O relacionamento entre países guarda algumas semelhanças com os sistemas físicos. Nos sistemas fechados a ”entropia” é sempre crescente, mostrando uma nítida tendência para a uniformidade quando o estado de equilíbrio é atingido (temperatura constante de um gás, por exemplo). Será que podemos afirmar que a “sinergia” tambem cresce no relacionamento de países em cooperação? A princípio, grandes diferenças entre países proporcionam os maiores ganhos sinérgicos com a cooperação. À medida que as carências internas são eliminadas os ganhos se tornam menores até se tornarem nulos. Os dois lados têm a ganhar com as trocas enquanto a cooperação prevalecer. É provável que os participantes se tornem mais semelhantes, não podemos dizer com certeza. Mas, como os dois lados ganham com a cooperação, podemos dizer, certamente, que estarão no final em um nível superior ao dos outros países que não cooperam. Acresce dizer tambem que a presença de humanos no circuito altera as condições de isolamento, tornando as relações entre países um sistema aberto. O próprio contato dos participantes em estágio próximo treina-os para maior autonomia e cooperação, suprindo a dependência, fixações de auto-suficiência e o clima de isolamento característico das relações tradicionais. Países que buscam a auto-suficiência não querem colaborar, pois não têm o que oferecer como moeda de troca. Procuram, sim, competir, através de regras protecionistas, para impor a outros países as condições prevalecentes até a segunda guerra mundial.
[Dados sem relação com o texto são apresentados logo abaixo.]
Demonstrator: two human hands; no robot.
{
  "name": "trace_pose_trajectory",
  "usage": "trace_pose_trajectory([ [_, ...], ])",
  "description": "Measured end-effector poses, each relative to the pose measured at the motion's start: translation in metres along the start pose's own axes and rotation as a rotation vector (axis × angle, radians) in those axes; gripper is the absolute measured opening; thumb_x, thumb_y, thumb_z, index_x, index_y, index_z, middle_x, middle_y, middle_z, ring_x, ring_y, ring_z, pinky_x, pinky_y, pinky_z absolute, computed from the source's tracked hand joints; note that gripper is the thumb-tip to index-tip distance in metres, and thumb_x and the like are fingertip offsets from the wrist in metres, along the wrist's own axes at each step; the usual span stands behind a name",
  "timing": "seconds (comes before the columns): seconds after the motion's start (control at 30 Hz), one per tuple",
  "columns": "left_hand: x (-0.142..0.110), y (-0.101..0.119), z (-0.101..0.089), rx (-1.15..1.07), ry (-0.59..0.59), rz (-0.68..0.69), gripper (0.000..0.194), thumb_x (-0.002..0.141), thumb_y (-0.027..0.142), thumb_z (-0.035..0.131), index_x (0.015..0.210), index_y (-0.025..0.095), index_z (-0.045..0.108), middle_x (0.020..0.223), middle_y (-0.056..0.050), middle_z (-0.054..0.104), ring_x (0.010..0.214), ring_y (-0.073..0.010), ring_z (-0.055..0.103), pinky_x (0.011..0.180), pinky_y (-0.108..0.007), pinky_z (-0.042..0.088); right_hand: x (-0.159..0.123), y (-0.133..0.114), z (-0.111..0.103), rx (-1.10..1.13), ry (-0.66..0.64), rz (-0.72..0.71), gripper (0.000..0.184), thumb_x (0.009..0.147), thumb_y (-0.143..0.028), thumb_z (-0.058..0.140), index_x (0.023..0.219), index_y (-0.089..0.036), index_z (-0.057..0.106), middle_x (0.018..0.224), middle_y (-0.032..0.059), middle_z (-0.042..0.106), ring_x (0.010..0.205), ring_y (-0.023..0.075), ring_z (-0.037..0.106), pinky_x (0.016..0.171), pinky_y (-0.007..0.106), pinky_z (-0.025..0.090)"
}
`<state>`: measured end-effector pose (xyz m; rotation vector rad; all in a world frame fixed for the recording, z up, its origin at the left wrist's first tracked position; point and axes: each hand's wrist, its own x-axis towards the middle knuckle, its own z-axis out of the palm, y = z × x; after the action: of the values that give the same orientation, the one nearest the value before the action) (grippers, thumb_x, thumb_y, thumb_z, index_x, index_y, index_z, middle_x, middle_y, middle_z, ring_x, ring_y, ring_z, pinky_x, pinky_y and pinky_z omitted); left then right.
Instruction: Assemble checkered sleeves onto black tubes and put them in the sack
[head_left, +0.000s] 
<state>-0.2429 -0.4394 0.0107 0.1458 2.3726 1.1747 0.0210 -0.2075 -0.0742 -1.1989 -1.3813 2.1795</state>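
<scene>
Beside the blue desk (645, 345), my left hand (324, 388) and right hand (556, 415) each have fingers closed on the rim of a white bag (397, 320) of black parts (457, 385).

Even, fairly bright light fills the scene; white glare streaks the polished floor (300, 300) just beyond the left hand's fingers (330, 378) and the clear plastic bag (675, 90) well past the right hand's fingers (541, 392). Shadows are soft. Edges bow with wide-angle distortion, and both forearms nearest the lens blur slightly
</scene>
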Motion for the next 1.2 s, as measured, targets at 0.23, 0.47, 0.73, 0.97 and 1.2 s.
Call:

Após décadas de baixa persistente no preço das comodities os países industrializados agora querem retornar ao antigo posto de produtores desses bens, como se isso fosse possível. Todos os países ameaçam impor restrições à livre circulação de alimentos como uma recaída aos velhos processos de competição de outrora, hoje sepultados pela crescente colaboração entre países das mais diferentes sistemas políticos, crenças e ideologias. A cooperação se estabelece sem pressões quando as mercadorias circulam livremente. Somente as trocas voluntárias serão capazes de restabelecer o equilíbrio em curto período, dado o estímulo que os altos preços de agora oferecem aos reais produtores: os países em desenvolvimento. Os países industrializados não podem retroceder aos processos primários de produção de comodities gastadores de energia. A produção de etanol a partir do milho evidencia isso claramente: tem balanço energético quase nulo. Corre-se o risco de consumir mais do que produz em termos de energia, como acontece no processo experimental de fusão nuclear.
Exemplo de novas tecnologias:
• Aproveitamento de combustíveis fósseis não agressivos ao meio ambiente.
• Transformação da celulose em combustível líquido ou gasoso.
• Um processo mais eficiente de transformação do calor em trabalho, do qual não escapa nem os futuros processos de fusão nuclear.